A Leon County Circuit judge has ruled the state’s mandatory pension contribution unconstitutional. Lynn Hatter reports state leaders and interest groups are pushing back by denouncing her as an “activist judge” and saying they will appeal the ruling.
Courtroom 3G in the Leon County Courthouse is packed with lobbyists, lawyers and reports, all waiting on one person…
In a written ruling, Circuit Judge Jackie Fulford says the state’s move requiring state employees to contribute to their pensions violates the collective bargaining rights guaranteed in Florida’s constitution. She also ordered the state to give the money back. Last year, lawmakers changed the law to require ALL state employees to contribute three-percent of their pay to retirement in order to fill budget holes. State leaders argued pension contributions would treat state employees more like their private sector counterparts. But groups representing the state’s teachers, firefighters and law enforcement officers, argued the move violates their collective bargaining rights. And Fulford sided with the state employees. Florida Education Association President Andy Ford called the ruling a victory.
“Life is a series of choices and the Florida legislature and the Governor have made their choices. They need to reevaluate where they are and they’ve decided over and over again to provide tax relief to big corporations, the people who contribute to their campaigns, and it needs to stop. They need to fund the services of the state of Florida.”
But legislative leaders are vowing to appeal. Shortly after the ruling was announced, House Speaker Dean Cannon and Senate President Mike Haridopolos released statements saying they were disappointed. In a press conference Monday, Haridopolos said the state used to have a mandatory contribution system until the early 1970’s. And, if the courts ruled against the state, it could blow a billion dollar hole in the state’s budget for the upcoming fiscal year.
“It would blow a billion dollar hole in last year’s budget which would cause chaos. It would blow a billion dollar hole in this year’s budget, which would cause further chaos. Should the judge rule against the law of the land in the state of Florida supported by the House and Senate and Governor, that we would immediately challenge that, because it would be the ultimate case of judicial activism, and sadly, it’s nothing new for this particular judge.”
But the FEA’s Attorney Ron Meyer, says the state has the means to pay the money back.
“I suspect the budget going forward has some reserves as well and the legislature ought to do the right thing and live up to the covenants that they, they legislature made with the public employees of this state.”
Other leaders like Senate Budget Chief JD Alexander have argued that the judgment would have no budgetary effect. In her ruling Judge Fulford ordered the state to return the money to state employees hired before July 1 of last year, with interest. That part of the ruling can be put on hold as the state appeals the decision. The judgment does NOT apply to those hired after the law went into effect.

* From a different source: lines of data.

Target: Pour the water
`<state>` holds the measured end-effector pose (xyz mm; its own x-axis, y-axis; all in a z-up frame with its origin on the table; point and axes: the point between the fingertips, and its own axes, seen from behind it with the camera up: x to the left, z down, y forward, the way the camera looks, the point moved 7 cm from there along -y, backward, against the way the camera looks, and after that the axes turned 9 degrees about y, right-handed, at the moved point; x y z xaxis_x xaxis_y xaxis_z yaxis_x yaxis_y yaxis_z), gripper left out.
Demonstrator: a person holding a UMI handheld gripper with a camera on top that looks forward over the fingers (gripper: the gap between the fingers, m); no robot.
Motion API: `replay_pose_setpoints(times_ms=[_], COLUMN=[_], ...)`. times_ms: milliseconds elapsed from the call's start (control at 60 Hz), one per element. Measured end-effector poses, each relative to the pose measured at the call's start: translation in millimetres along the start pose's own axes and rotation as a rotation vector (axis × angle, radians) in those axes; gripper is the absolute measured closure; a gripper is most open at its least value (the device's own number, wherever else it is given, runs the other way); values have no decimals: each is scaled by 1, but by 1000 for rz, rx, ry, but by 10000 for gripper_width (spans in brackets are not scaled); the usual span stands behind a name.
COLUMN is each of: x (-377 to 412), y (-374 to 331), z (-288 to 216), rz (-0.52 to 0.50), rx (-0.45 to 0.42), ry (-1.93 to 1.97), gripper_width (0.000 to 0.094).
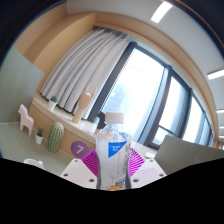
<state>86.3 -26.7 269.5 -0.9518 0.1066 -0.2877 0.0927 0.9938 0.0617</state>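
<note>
Bottle [116, 152] of water stands upright between the pink pads of your hand-held gripper [114, 166], both fingers seemingly pressed on its labelled sides, long axis vertical. No cup shows ahead; you would likely tilt it forward to pour.

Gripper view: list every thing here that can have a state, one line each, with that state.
Clear plastic water bottle with blue label: upright, white cap on, held between the fingers.
Gripper: shut on the bottle, both pink-padded fingers against its sides.
Grey curtains: drawn aside, window uncovered.
Ceiling strip lights: on.
Green cactus-shaped ornament: standing upright on the shelf.
</note>
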Motion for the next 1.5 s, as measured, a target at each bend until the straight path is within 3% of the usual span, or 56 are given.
replay_pose_setpoints(times_ms=[233, 567, 667, 883, 1000, 1067, 1500], x=[-28, -1, 3, -2, -10, -11, 72], y=[3, 6, 4, 2, -9, -24, -153], z=[66, 150, 150, 149, 147, 148, 157], rz=[-54, -88, -88, -70, -27, -5, -92], rx=[92, 186, 152, 174, 204, 220, 375], ry=[388, 468, 442, 432, 437, 443, 502], gripper_width=[609, 605, 606, 391, 171, 97, 106])
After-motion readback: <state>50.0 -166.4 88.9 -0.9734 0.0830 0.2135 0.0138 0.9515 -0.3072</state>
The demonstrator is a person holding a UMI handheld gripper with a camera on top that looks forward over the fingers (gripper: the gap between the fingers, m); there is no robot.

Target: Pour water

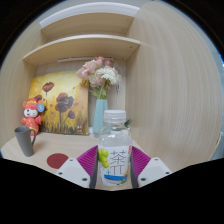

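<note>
One bottle [115,150] between the jaws' pads [88,159]; one cup [23,140].

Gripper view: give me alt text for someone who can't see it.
A clear water bottle with a white cap sits between the tool's pink-padded fingers, apparently gripped. Beyond it stand a flower vase, a poppy painting and a dark cup.

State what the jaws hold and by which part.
The gripper is shut on the water bottle, its pink pads pressing the labelled lower body on both sides; the cap is free.
</note>
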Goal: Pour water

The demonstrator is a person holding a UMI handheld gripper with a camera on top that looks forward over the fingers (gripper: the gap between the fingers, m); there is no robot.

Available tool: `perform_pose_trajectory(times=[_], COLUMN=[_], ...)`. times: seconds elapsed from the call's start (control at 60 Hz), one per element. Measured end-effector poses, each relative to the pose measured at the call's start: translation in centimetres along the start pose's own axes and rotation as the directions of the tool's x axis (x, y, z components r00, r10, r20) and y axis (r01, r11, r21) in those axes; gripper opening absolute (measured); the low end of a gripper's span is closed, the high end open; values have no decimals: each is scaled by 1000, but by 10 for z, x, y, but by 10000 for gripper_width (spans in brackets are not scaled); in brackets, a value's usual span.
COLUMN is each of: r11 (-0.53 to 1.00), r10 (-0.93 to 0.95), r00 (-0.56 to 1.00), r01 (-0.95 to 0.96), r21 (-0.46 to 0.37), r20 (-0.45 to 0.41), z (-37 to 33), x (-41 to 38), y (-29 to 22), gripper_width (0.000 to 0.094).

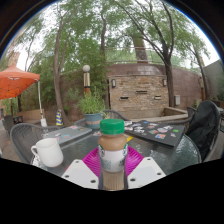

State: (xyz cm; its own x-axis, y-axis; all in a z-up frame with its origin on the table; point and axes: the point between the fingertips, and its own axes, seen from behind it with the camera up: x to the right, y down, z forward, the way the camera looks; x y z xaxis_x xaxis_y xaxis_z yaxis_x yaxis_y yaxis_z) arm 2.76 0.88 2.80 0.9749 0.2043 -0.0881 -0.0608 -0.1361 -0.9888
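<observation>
My gripper [112, 165] is shut on a small bottle [112, 152] with a green cap, a white label and a tan liquid inside. The bottle stands upright between the two pink pads [93, 162], which press its sides. It is held above a glass-topped patio table [70, 140]. A white mug [47, 152] stands on the table to the left of the bottle, handle facing left, apart from the fingers.
A blue plant pot [93, 119] with greenery stands at the table's far side. A dark tray [160, 130] with small items lies to the right. A dark chair back [203, 128] is at the right, an orange umbrella [15, 82] at the left. A stone fireplace wall [138, 92] and trees stand behind.
</observation>
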Motion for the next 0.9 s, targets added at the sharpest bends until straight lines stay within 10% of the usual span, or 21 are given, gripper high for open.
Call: perform_pose_trajectory(times=[0.3, 0.433, 0.517, 0.9], r11=[998, 998, 996, 997], r10=[-55, -63, -84, -18], r00=[998, 998, 996, 990], r01=[56, 62, 83, 8], r21=[19, -9, -32, -71], r20=[-20, -29, -28, -138], z=[-5, -10, -23, -170], x=[-4, -2, -3, 28], y=[-2, 1, 4, 5], gripper_width=[340, 516, 857, 828])
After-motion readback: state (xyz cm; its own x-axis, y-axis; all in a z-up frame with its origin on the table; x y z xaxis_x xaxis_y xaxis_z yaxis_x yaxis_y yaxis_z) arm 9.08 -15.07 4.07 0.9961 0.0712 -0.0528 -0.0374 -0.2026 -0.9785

After the announcement, several interest groups like Florida TaxWatch and the Florida Chamber of Commerce issued statements blasting the ruling. The Chamber denounced what it said was “ an affront to the taxpayers and voters of Florida and repeated Haridopolos’ charge by calling Fulford an “Activist judge”, or one who legislates from the bench. But Fulford, who was appointed to the bench by former Governor Charlie Crist, seemed to know that criticism was coming…
In her ruling she says “At the outset, let me state clearly, the role of the Judiciary is to interpret the law before it. Not to make new law.” She goes on to say, “This court cannot set aside its constitutional obligations because a budget crisis exists in the State of Florida. To do so would be in direct contravention of this Court’s oath to follow the law.” The Supreme Court is expected to have the final say on the pension issue.